Ud señor presidente Petro no pude condicionar o impedir la posesión del presidente legítimamente elegido por el mismo pueblo que lo eligió a Ud. hace cuatro años. Por mucho que ud se crea omnipotente, nunca estará por encima del orden constitucional. Si el presidente que habrá de sucederlo a ud, por gracia de Dios y la soberanía popular, resuelve tomar posesión del cargo ante el Congreso pleno, esta en su derecho, y si por razones superiores de seguridad toma otra decisión como, por ejemplo, tomar posesión del cargo de presidente de Colombia ante la Corte Suprema de Justicia, también es válido. Ninguna crisis politica, alteración del orden público o la obstinación suya frustraran la continuidad institucional del Estado.
Por consiguiente, no existe, entonces, poder constitucional alguno que lo autorice a Ud. a decidir si su sucesor puede o no posesionarse, y mucho menos señalar en donde puede hacerlo o a impedir que, por razones excepcionales de seguridad, la ceremonia se celebre en un lugar distinto al Capitolio Nacional. Sus compinches en el acto de posesión de Alvaro Uribe Velez en 2002 atacaron con tatucos y cilindros explosivos el edifico del Congreso de la Republica durante la toma de juramento del Dr Uribe Velez. Los campesinos de mi tierra dicen popularmente: “a un perro no lo capan dos veces”.
Ud. es hasta las 3 de la tarde del 7 de agosto comandante Supremo de las Fuerzas Militares, cargo honorifico que para nada le sirvió a la Republica en estos años de su gobierno, porque al parecer de muchos, ese titulo honorifico ud lo pisoteo pues quienes se fortalecieron fueron los grupos armados al margen de la ley. Por lo tanto, esa condición no le otorga dominio ni sobre la voluntad soberana expresada en las urnas, ni las Fuerzas Militares le pertenece a su gobierno. Si por circunstancias extraordinarias hicieran aconsejable que la posesión se realizara en una guarnición militar u otro lugar seguro, esa decisión debe adoptarse dentro del marco constitucional y con participación de las autoridades competentes. Lo esencial es que el juramento se materialice sin obstáculos y que el Estado garantice la vida y la integridad del presidente electo.

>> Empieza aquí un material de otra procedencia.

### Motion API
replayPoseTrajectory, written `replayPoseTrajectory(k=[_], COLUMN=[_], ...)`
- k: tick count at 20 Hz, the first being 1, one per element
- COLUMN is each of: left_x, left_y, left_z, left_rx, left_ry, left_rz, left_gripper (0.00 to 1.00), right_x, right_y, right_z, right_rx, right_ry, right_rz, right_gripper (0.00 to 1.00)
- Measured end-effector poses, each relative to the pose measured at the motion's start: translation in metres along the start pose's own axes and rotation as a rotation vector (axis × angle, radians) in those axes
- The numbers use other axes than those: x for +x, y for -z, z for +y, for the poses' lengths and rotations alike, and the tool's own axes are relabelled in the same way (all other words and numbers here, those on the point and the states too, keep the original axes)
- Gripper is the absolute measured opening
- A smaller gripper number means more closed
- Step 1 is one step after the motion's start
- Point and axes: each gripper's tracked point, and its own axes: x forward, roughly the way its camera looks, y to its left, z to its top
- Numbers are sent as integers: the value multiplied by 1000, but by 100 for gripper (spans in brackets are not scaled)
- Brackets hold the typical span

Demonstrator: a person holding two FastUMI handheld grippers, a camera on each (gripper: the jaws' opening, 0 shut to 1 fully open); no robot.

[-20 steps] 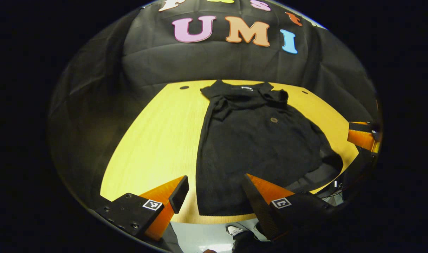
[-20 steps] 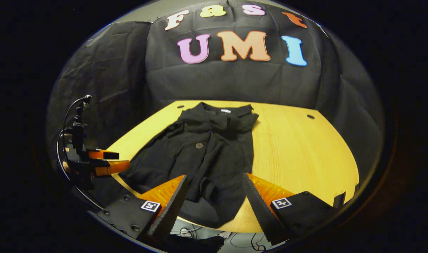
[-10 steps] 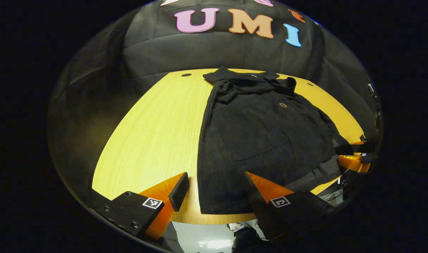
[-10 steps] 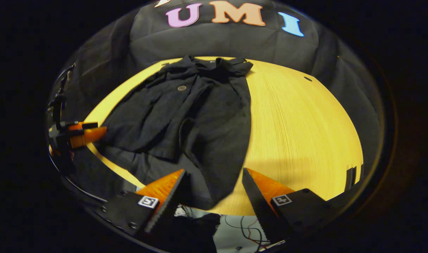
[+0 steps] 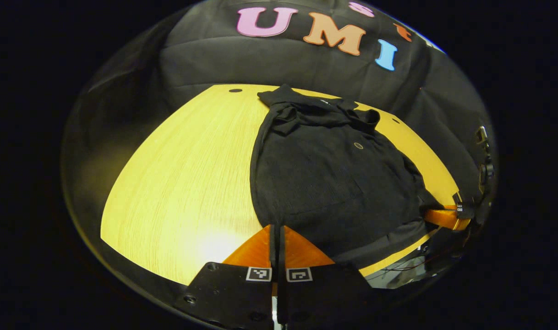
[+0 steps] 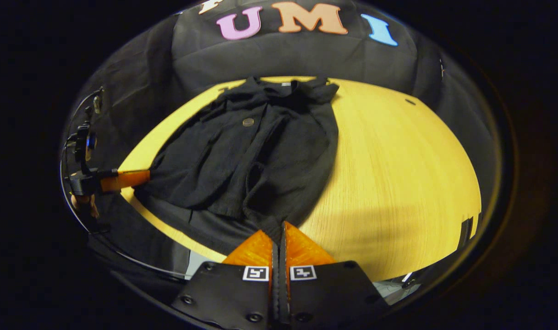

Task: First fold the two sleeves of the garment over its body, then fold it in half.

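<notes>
A black garment lies flat on the yellow table, collar at the far end and both sleeves folded in over its body. My left gripper is shut on the near hem corner at the garment's left side. My right gripper is shut on the other near hem corner of the garment. Each gripper also appears from the side in the other's view, pinching its corner: the right gripper and the left gripper. A small round button sits on the chest.
The near hem hangs slightly over the table's front edge. Bare tabletop stretches wide on the outer side of each gripper. A small hole marks a far corner. Cables trail from the left gripper's mount.
Both grippers went from open above the near hem to shut on its two corners, having moved down and in toward the table edge.
</notes>
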Motion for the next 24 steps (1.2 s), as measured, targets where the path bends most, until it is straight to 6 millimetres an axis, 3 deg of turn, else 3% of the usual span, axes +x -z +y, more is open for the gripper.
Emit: replayPoseTrajectory(k=[5, 7, 12, 14, 20, 24], left_x=[-21, -27, -45, -51, -40, -24], left_y=[-45, -65, -142, -176, -256, -306], left_z=[-17, -24, -33, -33, -34, -39], left_rx=[31, 35, 52, 75, 122, 118], left_ry=[80, 103, 137, 147, 128, 113], left_rz=[-111, -146, -276, -333, -434, -470], left_gripper=[0, 0, 0, 0, 0, 0], right_x=[-31, -44, -83, -91, -95, -81], right_y=[-50, -79, -163, -188, -257, -299], right_z=[11, 13, 18, 18, 3, -11], right_rx=[10, 12, 8, -3, -1, -14], right_ry=[-15, -13, -7, 2, 1, -15], right_rz=[-139, -216, -420, -473, -575, -594], right_gripper=[2, 2, 5, 2, 2, 5])
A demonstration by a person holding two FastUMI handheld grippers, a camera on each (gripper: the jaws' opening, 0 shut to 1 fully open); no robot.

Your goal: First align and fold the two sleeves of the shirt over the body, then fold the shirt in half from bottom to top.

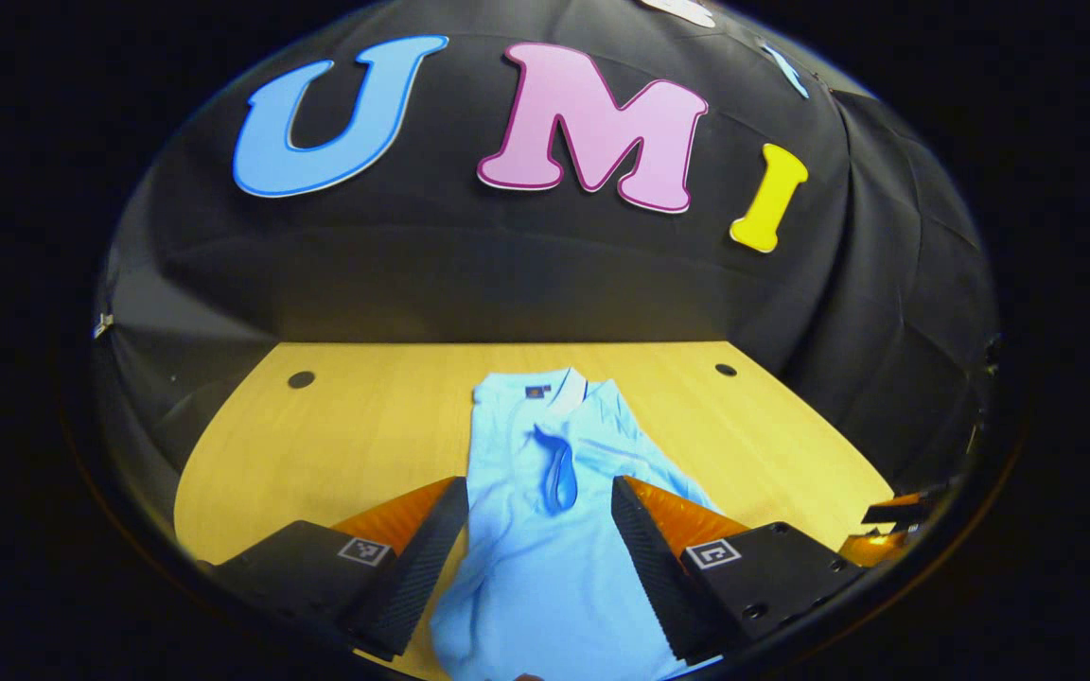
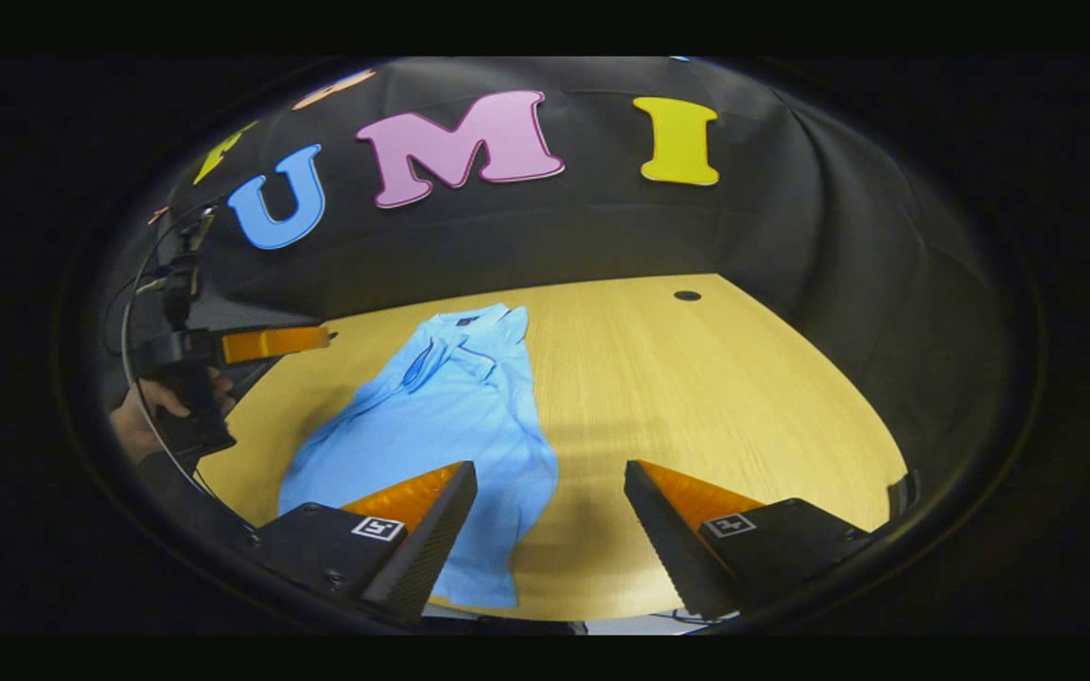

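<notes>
Wooden table (image 1: 365, 426) under both grippers, pale and bare apart from two dark holes near its far edge; black cloth wall behind.

The shirt (image 1: 545, 530), light blue with a collar, lies flat with the collar toward the wall and the hem toward you. It looks narrow, and folded cloth lies across the chest, so the sleeves seem already turned in over the body. That puts you at the second step: the bottom-to-top fold, not yet begun.

Your left gripper (image 1: 539, 549) hangs above the shirt's lower half, jaws spread wide, nothing between them. In the right gripper view the shirt (image 2: 441, 426) lies to the left, and your right gripper (image 2: 551, 530) hovers over its lower right edge and the bare wood beside it, jaws also released and empty. The left gripper (image 2: 261, 345) shows farther off there, a hand (image 2: 133, 416) holding it.

Next move, as I judge it: bring each gripper down to one hem corner, pinch through all layers, then carry the hem up to the collar evenly. The hem corners sit at the very bottom of both views, partly hidden, so check your grip before lifting.
</notes>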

La banda presidencial no es propiedad del presidente derrotado en trance de irse. Es el símbolo de la continuidad de la Republica. La Constitución no le pide permiso al gobernante de turno para hacerse cumplir. Si Ud. quiere desconocer ese principio, le corresponderá al Congreso de la República, a las altas cortes, a las Fuerzas Militares y a todas las instituciones del Estadio cumplir el juramento de defender la Constitución y garantizar la sucesión legitima del poder. ¡Joder Petro!.